En Colombie, selon les données officielles, quelque 10 000 migrants vénézuéliens qui se trouvaient à Necoclí, dans le nord du pays, attendant de traverser ont décidé de retourner dans leur lieu d’origine avant annoncée par les États-Unis la semaine dernière.

Miguel Andrade, un migrant vénézuélien, qui cherchait à rejoindre les États-Unis, a déclaré à la femme qu’il prévoyait maintenant de retourner au Pérou, le pays d’où il est parti dans les premiers jours d’octobre.

« Retourner parce qu’on n’a plus envie d’entrer dans la jungle, c’est dangereux, j’y vais avec un fils et ma femme. Nous n’avons aucune garantie que nous resterons dans ces pays lorsque nous en aurons besoin, la meilleure chose est de retourner là où – disons – à un moment donné nous avons été accueillis », a-t-il commenté.

L’ambassadeur des États-Unis en Colombie, Francisco Palmieri, a rendu visite à Necoclí samedi dernier, pour s’informer de la situation des membres de cette population.

« Nous effectuons une visite à Necoclí pour voir la réalité de cette crise humanitaire qui se déroule sur les plages ; il y a beaucoup de monde. Les Vénézuéliens transitent notamment par le Panama, pour trouver un chemin vers le nord », a-t-il déclaré.

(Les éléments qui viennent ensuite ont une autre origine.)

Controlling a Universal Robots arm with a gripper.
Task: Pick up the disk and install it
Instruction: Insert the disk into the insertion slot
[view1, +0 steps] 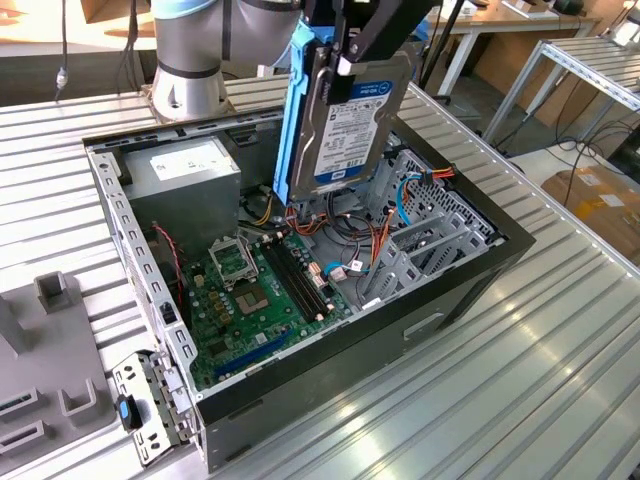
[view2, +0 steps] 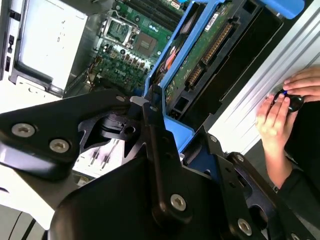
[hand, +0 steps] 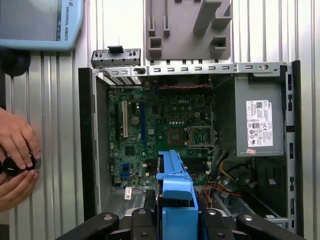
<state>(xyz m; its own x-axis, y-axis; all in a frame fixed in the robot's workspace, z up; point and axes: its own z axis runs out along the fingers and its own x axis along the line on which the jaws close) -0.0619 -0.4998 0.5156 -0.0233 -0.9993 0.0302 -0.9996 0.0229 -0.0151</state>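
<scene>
Disk (view1: 350, 120) hangs upright over the open case (view1: 330, 372) in the exterior view, pinched in my jaws. Second wrist view: its blue bracket (view2: 179, 134) points into the case. First wrist view: loose cables (hand: 227, 187) beneath could snag it and twist it askew.

disk (view1: 360, 120): bare silver metal casing, satin finish. Its label (view1: 350, 135) is white/blue paper, low gloss. The underside in the second wrist view is a green circuit board (view2: 200, 55).
Side bracket (view1: 295, 110): blue plastic, smooth, slight sheen.
gripper (view1: 345, 55): matt black, with bright metal screw heads (view2: 178, 202).
Table (view1: 500, 380): ribbed aluminium, brushed, soft reflections.
PC case (view1: 440, 290): matt black outside, bare grey punched sheet metal inside.
Power supply (view1: 190, 185): dull grey metal box with a white paper sticker.
Motherboard (view1: 250, 300): green board, glossy.
Fixture block (view1: 50, 370): grey plastic, matt.
Arm base (view1: 190, 60): smooth silver metal.
Cardboard box (view1: 600, 200): brown, matt.
</scene>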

« Les Vénézuéliens qui arrivent . Deuxièmement, il existe un programme qui permet la demande de visa humanitaire depuis le pays où ils doivent arriver aux États-Unis, en particulier les membres de la famille ensemble, donc la route de Necoclí aux États-Unis est assez dangereuse, nous voulons recommander que ces gens ne commencent pas ce voyage », a-t-il ajouté.

Face au nouveau scénario, les migrants vénézuéliens demandent au gouvernement des États-Unis d’étudier les options de ceux qui sont restés à Necoclí, dans l’espoir d’atteindre l’Amérique du Nord et de demander l’asile.

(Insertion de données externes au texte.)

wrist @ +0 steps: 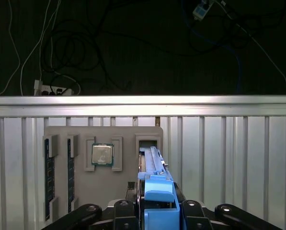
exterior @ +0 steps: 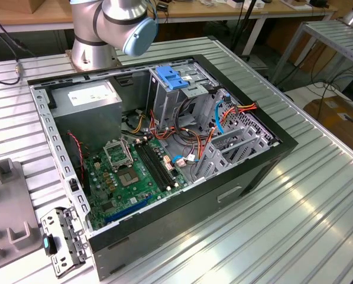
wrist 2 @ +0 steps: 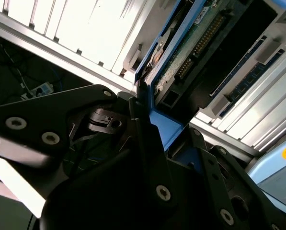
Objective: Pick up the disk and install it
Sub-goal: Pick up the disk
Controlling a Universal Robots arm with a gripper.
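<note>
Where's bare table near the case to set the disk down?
Bare slats of the table on the exterior view's right of the case. Crowded: grey tray and bracket on the exterior view's left; cables fill the case beside the drive cage.

- The open computer case [exterior: 182,207] can be entered from above; its black walls bar the sides.
- Inside, the most room lies over the low motherboard [exterior: 135,174], towards the near side.
- The grey power supply box [exterior: 84,109] fills the far corner at the exterior view's left, and the tall drive cage [exterior: 185,103] stands beside it.
- Red and orange cables [exterior: 238,109] cross the gap at the exterior view's right of the cage.
- The ribbed table [exterior: 300,225] lies open at the exterior view's right; at its left a grey tray [exterior: 5,207] and a metal bracket [exterior: 61,239] take the space.
- In the first wrist view the disk [wrist: 152,165] fills the gap between the fingers of the gripper [wrist: 156,215].
</note>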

« Retourner au Venezuela est la seule chose qui nous reste, pour le moment nous n’avons pas l’argent pour revenir, c’est une mauvaise nouvelle, j’ai tout vendu, je continuerais s’ils m’envoyaient de l’argent, mais maintenant avec cette nouvelle la seule option Je dois retourner au Venezuela », a-t-il déclaré à Jenny Quintero, une migrante vénézuélienne.

Carolina Colmenares, une autre migrante vénézuélienne, a déclaré au , à travers les larmes, qu’elle ne sait pas quoi faire maintenant qu’elle ne pourra pas entrer aux États-Unis comme prévu.

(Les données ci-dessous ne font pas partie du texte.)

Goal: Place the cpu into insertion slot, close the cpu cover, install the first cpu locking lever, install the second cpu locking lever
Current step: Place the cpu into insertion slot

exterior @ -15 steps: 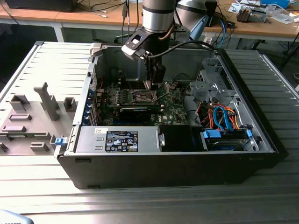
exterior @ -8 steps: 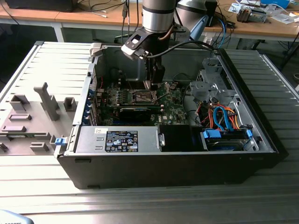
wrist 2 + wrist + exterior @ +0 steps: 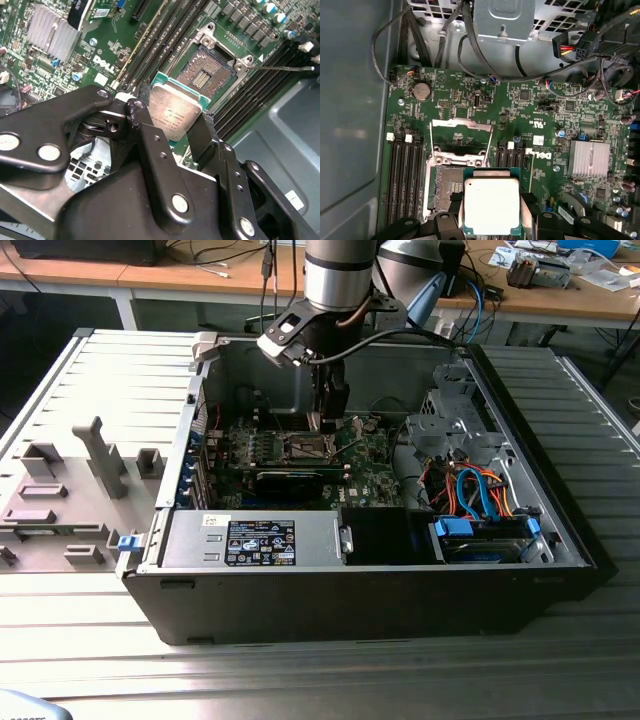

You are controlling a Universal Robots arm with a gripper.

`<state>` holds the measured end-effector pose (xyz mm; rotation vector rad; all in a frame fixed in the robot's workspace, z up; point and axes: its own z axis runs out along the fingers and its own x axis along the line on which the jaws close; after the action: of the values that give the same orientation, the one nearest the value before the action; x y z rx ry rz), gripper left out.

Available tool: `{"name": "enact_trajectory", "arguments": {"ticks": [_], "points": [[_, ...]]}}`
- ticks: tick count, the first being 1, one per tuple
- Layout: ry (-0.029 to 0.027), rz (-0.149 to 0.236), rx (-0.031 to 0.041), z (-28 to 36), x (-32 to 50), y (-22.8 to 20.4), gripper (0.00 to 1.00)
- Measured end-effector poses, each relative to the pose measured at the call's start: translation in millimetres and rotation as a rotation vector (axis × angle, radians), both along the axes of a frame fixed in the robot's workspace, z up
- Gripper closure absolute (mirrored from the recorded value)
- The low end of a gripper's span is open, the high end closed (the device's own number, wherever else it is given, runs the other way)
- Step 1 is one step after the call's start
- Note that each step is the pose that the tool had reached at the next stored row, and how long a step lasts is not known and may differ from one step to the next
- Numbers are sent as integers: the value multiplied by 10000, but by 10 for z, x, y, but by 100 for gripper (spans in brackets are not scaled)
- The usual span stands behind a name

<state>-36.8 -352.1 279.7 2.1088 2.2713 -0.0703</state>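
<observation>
In the exterior view, we see the silver-grey jointed robot arm (image 3: 338,280) pointing straight down from the upper centre of the frame into the open black computer case (image 3: 350,605). Its black gripper (image 3: 324,422) hangs just above the green circuit board (image 3: 370,465).

In the second wrist view, the two black fingers (image 3: 150,145) are clamped on opposite edges of the small square silver-topped cpu (image 3: 175,112). It is held tilted, just short of the dark square insertion slot (image 3: 205,75), whose contacts lie bare.

In the first wrist view, the cpu (image 3: 491,205) partly overlaps the insertion slot (image 3: 447,187), and the thin silvery cpu cover (image 3: 462,124) stands open beyond it.
</observation>
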Motion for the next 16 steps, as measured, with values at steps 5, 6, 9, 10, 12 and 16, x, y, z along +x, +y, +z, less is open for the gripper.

« Atteindre des objectifs, faire avancer mes enfants, nous avons tout vendu, il ne nous restait plus rien, nous sommes ici depuis 5 jours, tout ici est dépense après dépense, ils ont tout bloqué, nous ne savons pas ce que nous allons faire fais. Je suis venue avec mes sœurs, mes belles-sœurs, mes deux enfants, on ne peut pas rentrer, au Venezuela je n’ai rien. Si je reviens, j’irais dans une autre ville de Colombie, nous avons tout laissé derrière nous pour avancer », a-t-il révélé.